As a continuation of the artistic province which, starting from the Aurignacian, is established in Gard (La Baume-Ladrone), in Hérault, in Ardèche and which has an affinity with the rock art of northern Spain, it develops from the Pyrenees to in Provence and Liguria, during the Eneolithic and the I period of the bronze, a complex of pictorial manifestations and engravings, closely related to the schematic art of the Iberian peninsula. It is located in the caves of Upper Ariège and Languedoc, in the Upper Caramy valley, in the Ollioulles and Evenos gorge, in the Croupatier massif (Var), in the valley of Destel, Roquepertuse, and Castelet d’Arles (Bocche of the Rhone).

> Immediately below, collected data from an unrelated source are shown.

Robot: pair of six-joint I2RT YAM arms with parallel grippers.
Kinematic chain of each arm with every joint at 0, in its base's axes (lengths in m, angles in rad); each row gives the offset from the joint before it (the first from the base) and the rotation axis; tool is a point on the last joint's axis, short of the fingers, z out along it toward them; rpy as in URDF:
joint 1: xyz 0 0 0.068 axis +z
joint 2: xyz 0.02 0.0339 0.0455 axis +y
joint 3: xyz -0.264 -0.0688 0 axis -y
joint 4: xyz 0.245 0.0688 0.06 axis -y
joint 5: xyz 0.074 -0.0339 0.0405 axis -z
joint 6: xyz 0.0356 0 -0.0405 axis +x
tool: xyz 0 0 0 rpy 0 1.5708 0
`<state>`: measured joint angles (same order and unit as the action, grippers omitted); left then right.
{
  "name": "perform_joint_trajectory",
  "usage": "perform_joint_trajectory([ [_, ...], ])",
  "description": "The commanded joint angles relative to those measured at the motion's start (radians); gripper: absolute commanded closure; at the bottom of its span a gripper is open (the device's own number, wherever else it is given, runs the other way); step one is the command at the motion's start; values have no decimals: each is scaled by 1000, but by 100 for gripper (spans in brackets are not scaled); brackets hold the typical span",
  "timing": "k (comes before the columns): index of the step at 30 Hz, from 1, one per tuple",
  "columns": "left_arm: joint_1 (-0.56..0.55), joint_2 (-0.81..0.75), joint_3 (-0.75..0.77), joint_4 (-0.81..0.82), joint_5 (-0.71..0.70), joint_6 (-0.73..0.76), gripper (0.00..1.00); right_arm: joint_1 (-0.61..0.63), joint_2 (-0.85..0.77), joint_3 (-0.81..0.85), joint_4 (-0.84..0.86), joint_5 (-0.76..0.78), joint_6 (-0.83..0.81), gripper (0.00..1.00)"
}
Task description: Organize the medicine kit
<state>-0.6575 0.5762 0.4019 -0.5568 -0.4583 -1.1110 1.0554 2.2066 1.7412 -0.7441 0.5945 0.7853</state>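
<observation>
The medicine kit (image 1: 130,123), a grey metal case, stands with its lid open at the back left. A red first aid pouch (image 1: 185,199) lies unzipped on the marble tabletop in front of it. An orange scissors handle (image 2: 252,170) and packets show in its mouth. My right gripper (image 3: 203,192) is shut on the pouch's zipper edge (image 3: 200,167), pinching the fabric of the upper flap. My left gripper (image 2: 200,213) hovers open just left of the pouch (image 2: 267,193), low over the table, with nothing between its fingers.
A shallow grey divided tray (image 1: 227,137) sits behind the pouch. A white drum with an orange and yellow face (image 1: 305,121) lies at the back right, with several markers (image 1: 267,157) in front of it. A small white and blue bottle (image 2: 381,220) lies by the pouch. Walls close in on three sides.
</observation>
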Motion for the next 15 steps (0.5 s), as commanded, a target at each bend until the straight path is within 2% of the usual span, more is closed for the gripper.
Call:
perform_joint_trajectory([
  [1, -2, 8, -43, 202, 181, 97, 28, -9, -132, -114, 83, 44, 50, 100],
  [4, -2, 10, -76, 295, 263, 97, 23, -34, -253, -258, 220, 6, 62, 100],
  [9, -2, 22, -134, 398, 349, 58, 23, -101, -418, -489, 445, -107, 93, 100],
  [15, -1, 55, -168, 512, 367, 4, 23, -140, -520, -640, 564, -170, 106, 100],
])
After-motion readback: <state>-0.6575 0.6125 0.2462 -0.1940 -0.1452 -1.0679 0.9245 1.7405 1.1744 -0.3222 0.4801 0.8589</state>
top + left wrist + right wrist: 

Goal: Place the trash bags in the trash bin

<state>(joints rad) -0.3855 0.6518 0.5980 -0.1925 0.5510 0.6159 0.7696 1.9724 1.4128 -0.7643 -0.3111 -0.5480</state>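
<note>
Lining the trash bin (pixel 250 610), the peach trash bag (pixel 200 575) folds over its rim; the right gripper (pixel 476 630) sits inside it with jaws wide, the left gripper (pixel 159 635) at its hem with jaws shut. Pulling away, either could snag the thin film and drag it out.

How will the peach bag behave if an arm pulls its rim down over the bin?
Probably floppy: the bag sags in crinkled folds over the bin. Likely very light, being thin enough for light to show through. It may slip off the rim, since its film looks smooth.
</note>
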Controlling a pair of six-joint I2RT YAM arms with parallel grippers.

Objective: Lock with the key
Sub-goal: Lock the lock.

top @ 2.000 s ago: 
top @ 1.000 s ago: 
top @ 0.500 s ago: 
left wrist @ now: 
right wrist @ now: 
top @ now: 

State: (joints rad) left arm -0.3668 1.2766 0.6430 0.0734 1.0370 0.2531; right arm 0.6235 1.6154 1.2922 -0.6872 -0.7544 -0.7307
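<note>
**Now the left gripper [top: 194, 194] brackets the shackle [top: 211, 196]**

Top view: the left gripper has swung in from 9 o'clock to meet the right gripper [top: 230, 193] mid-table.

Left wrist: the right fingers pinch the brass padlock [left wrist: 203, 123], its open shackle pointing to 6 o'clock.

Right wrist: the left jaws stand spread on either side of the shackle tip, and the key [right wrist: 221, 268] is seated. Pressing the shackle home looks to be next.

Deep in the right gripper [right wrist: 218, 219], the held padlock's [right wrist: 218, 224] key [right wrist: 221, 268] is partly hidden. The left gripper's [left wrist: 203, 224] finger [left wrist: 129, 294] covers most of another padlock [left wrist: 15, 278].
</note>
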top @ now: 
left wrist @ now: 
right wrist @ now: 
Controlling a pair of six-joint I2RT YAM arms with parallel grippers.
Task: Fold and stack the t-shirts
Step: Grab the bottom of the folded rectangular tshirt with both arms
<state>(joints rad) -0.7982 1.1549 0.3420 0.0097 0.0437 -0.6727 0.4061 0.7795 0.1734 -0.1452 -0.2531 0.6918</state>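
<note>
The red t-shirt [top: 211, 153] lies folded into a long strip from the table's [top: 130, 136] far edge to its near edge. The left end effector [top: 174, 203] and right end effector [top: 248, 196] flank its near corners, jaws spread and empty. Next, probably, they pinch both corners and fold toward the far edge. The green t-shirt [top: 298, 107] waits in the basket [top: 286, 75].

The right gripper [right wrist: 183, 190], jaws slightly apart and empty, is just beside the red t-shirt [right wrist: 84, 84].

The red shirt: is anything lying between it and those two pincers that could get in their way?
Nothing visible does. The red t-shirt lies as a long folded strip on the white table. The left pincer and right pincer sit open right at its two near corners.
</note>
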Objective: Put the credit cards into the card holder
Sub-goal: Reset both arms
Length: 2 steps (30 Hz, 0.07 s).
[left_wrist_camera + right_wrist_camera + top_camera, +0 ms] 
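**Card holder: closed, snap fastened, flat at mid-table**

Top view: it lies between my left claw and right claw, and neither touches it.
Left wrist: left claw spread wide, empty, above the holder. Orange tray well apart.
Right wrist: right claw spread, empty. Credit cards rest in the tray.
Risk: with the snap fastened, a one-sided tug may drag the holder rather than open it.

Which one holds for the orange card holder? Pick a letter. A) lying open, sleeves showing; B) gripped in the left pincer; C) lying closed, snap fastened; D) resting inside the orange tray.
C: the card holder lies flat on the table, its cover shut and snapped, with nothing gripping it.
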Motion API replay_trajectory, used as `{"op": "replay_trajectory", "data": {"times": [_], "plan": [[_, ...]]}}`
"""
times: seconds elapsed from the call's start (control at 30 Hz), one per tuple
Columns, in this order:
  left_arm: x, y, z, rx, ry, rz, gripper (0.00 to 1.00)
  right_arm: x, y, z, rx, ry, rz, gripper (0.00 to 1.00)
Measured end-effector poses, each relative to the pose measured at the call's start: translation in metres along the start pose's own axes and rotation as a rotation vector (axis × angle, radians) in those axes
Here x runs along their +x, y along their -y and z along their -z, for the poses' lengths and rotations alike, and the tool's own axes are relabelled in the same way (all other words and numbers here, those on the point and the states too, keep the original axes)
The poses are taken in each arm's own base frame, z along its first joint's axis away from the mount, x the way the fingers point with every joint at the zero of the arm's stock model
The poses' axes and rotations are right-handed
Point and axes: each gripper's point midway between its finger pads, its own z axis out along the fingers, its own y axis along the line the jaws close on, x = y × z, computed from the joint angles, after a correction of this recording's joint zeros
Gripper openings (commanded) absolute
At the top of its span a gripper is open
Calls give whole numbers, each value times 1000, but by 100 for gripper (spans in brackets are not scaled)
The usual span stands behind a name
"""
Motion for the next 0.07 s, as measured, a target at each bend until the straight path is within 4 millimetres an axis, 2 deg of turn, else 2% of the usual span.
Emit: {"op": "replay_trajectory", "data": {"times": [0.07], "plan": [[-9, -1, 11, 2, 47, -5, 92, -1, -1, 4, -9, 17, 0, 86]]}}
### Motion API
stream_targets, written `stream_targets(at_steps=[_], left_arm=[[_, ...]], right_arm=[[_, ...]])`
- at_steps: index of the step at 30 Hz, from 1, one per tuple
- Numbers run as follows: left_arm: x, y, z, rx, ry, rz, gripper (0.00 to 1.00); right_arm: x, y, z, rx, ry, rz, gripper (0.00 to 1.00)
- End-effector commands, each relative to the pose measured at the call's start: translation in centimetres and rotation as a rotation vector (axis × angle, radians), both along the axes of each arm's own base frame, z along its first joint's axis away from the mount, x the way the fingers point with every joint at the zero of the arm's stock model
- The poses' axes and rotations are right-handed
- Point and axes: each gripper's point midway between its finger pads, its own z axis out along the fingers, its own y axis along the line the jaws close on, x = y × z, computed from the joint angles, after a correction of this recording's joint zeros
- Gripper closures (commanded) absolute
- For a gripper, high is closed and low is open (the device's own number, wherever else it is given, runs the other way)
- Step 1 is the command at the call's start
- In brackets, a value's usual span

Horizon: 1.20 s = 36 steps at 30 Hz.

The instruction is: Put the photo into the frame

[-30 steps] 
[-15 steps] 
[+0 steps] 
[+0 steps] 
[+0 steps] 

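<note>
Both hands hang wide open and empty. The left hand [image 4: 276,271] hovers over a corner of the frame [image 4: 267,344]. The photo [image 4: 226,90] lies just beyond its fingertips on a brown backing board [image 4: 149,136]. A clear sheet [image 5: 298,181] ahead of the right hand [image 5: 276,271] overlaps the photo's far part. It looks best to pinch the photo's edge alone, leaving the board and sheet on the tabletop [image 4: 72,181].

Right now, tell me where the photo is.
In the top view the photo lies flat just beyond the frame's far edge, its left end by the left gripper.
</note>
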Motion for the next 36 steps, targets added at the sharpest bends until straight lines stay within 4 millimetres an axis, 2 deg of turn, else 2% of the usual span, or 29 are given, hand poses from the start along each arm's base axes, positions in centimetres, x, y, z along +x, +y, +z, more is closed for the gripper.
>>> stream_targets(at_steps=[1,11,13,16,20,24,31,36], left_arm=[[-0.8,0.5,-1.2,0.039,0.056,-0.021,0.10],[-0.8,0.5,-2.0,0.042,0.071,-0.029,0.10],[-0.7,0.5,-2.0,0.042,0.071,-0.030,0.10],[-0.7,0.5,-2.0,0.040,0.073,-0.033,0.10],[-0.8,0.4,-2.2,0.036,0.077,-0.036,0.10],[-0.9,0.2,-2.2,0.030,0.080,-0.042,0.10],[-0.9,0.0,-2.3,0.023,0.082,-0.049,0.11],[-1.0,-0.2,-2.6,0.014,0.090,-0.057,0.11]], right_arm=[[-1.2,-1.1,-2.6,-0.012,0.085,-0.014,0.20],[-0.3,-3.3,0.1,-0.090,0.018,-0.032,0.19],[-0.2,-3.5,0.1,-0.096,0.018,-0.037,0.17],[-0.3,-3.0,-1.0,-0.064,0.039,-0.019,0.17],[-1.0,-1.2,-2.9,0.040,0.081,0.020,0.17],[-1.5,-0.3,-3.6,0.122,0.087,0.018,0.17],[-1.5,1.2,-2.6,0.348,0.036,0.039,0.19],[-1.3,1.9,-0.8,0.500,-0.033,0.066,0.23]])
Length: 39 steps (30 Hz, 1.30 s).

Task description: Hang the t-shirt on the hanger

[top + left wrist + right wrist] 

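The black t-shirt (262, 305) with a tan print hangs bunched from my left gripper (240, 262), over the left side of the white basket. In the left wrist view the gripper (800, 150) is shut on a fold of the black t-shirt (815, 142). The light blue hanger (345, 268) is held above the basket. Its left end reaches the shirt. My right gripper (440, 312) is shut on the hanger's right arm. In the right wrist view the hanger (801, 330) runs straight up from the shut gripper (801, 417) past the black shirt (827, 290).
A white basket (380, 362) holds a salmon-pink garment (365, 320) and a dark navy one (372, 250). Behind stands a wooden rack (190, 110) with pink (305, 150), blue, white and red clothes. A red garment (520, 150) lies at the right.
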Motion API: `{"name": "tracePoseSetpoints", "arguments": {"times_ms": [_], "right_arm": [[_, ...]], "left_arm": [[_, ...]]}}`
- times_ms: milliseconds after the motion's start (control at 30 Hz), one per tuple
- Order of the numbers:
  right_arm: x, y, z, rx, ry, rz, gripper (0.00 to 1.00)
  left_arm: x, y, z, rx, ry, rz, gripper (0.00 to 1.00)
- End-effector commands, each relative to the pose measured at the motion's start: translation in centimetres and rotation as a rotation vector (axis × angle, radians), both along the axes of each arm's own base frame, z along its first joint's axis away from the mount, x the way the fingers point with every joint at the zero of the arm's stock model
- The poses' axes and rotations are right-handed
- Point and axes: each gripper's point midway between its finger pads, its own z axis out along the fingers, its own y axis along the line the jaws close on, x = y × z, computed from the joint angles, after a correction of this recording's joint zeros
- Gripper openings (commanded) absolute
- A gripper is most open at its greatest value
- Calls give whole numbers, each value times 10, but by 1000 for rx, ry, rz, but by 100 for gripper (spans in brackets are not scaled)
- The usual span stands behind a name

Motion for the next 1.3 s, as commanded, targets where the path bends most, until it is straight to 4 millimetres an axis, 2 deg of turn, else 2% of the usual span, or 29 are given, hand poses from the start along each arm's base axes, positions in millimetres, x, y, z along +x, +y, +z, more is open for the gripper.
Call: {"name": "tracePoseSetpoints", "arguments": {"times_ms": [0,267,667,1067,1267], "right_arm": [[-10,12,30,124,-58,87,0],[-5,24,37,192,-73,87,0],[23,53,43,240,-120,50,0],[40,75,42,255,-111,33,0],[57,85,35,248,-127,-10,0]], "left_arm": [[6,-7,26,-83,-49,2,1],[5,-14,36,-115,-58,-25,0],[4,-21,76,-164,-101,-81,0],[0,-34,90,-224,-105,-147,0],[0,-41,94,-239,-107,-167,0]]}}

In the center of Gaul, the latest Mesolithic discoveries in Périgord bring some clarifications on the conditions of the entry of the Neolithics into the province.

First we witness the progressive expansion of the Azilians who gradually install themselves in the shelters. Moreover, their stay must have been very short in the valleys of the Vézère, the Dordogne and the Isle, while in those of the Dronne, in Rocheraillé, they left important deposits. The Tardenoisians, who drove the Azilians out of the center of the Dordogne, survived the Neolithic invasion, which seems rather late (La Roque-Saint-Christophe, Les Marseilles, Laugerie-Haute).

In the Parisian basin, the Loing corridor was the route followed by the Neolithics to penetrate the territories between the Loire and the Seine. During the Campignano, the stations-workshops and the camps are numerous. In the Middle Neolithic we witness the fortification of the edges of the plateaus and in the recent Neolithic the descent of human groups into the valleys. The problem of water, the existence of light lands, easy to cultivate, explain how this population took place.

During the Bronze Age, smelters and itinerant merchants followed the natural path that traced them to the Loire valley; some Megaliths have settled in the Beauce.